▸ WHAT YOU WILL DO
Please restate the material below word for word, from the first line through the one that contains "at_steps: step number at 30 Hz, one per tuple", inclusive.

**********

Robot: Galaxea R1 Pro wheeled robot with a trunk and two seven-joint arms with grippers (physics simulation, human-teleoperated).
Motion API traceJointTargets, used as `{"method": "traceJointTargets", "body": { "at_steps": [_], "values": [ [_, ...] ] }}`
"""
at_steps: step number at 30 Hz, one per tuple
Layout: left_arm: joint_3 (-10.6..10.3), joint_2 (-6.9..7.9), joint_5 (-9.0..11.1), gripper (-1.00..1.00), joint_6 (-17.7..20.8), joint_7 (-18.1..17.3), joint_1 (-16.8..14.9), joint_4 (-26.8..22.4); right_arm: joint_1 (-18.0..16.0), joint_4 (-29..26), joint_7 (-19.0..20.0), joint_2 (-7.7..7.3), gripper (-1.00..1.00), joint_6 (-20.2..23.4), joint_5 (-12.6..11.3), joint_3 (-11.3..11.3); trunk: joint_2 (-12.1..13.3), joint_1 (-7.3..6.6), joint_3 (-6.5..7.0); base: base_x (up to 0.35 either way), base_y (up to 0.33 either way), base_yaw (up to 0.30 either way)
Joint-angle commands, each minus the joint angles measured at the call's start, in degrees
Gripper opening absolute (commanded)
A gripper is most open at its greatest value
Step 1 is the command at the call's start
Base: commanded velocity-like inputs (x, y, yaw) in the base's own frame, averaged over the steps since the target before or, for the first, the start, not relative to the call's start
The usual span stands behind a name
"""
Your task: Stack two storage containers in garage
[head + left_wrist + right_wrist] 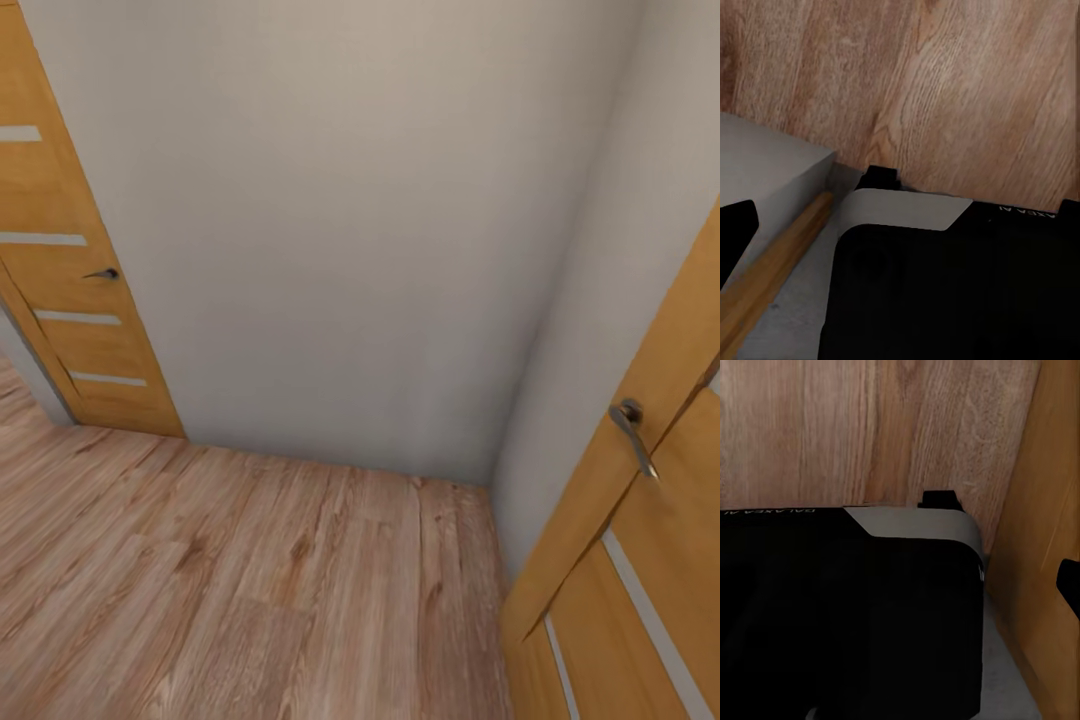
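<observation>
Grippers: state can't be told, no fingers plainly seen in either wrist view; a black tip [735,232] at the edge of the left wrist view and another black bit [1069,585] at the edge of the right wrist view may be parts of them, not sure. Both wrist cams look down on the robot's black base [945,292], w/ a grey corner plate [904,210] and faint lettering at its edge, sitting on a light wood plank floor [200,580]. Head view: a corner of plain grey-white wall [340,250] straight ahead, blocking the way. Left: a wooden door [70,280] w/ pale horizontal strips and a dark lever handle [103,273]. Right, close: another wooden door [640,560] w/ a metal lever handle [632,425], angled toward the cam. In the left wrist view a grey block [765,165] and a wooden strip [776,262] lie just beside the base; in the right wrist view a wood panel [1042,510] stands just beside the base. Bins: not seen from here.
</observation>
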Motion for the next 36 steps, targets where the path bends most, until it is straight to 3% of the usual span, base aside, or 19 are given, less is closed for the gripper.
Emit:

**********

▸ COMPLETED TASK
Robot: Galaxea R1 Pro wheeled robot with a trunk and two seven-joint arms with grippers (physics simulation, human-teleoperated).
Motion API traceJointTargets, used as `{"method": "traceJointTargets", "body": { "at_steps": [_], "values": [ [_, ...] ] }}`
"""
at_steps: step number at 30 Hz, one per tuple

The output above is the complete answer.